Taking embroidery silk and turning it at 750rpm we seek to shape and figure things of the everyday to ‘become other’ attendant on contemporary intersections of the human / post-human condition and its relevancies to the everyday. Our contention is ‘pop’ provides for transformation’s in-between-ness that enables the surrendering of a priori human centered knowledge--that which arguably both governs and limits our (inter)actions and being in the world. Within this framework we address material ontology and ‘becoming’ non-human creature—so stitching tiny lines of silken embroidery threads into clothing is to stitching oneself into/as a butterfly. Speculation to the sensuality of materials enables inanimate materials to change and perform. There is involvement of intense concentration and pleasure in this process. One looses oneself in the accomplishment and to the shimmering pinks, silvers, greens and pale blues in butterfly-ing. Of course one cannot become a butterfly but certain clothing and the sewing itself onto dress, and into machine, enables a “becoming” more “butterfly”. Set silk spinning: stitching and flying and glittering as wings hum and whirr. Fluttering transcendence activating sublime myriad—the realization and rupturing of being butterfly occurs simultaneously as an aesthetic of transformation / transformational aesthetics.
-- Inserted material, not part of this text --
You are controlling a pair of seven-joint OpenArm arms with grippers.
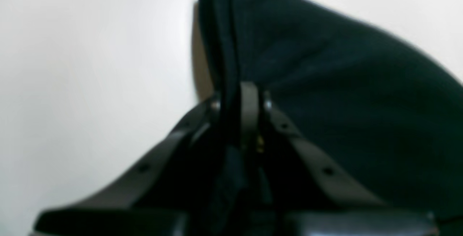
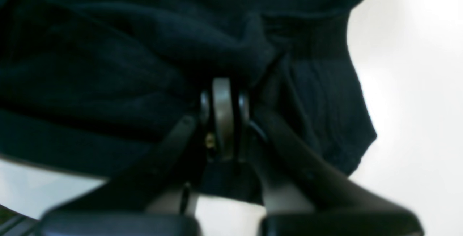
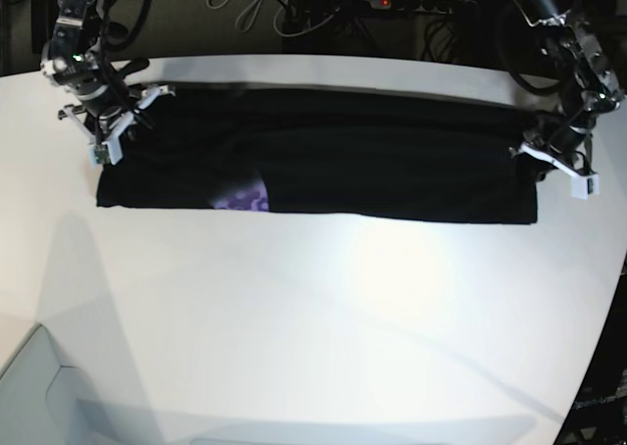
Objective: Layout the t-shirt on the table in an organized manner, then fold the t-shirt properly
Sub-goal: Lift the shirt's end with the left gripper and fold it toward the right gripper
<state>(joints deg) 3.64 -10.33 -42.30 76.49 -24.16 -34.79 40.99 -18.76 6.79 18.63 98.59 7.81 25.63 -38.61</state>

Catherine Bagnall is an artist whose work focuses on performance practices and its intersection with dress. Using the distinctively cultural form of clothing to explore the human/non-human animal divide Catherine’s work puts into practice ‘becoming other” as atransformational strategy to shift our relationship to our environment and our fellow nonhuman creatures. Her work questions the role of the imagination in inventing new possible worlds in this moment of complexity and uncertainty that the world is currently in. Testing the bounds of self through performative acts of ‘dressing up’, the work offers new modes of experience more sensory and baroque than we usually give value to. Catherine lectures at Massey University’s College of Creative Arts.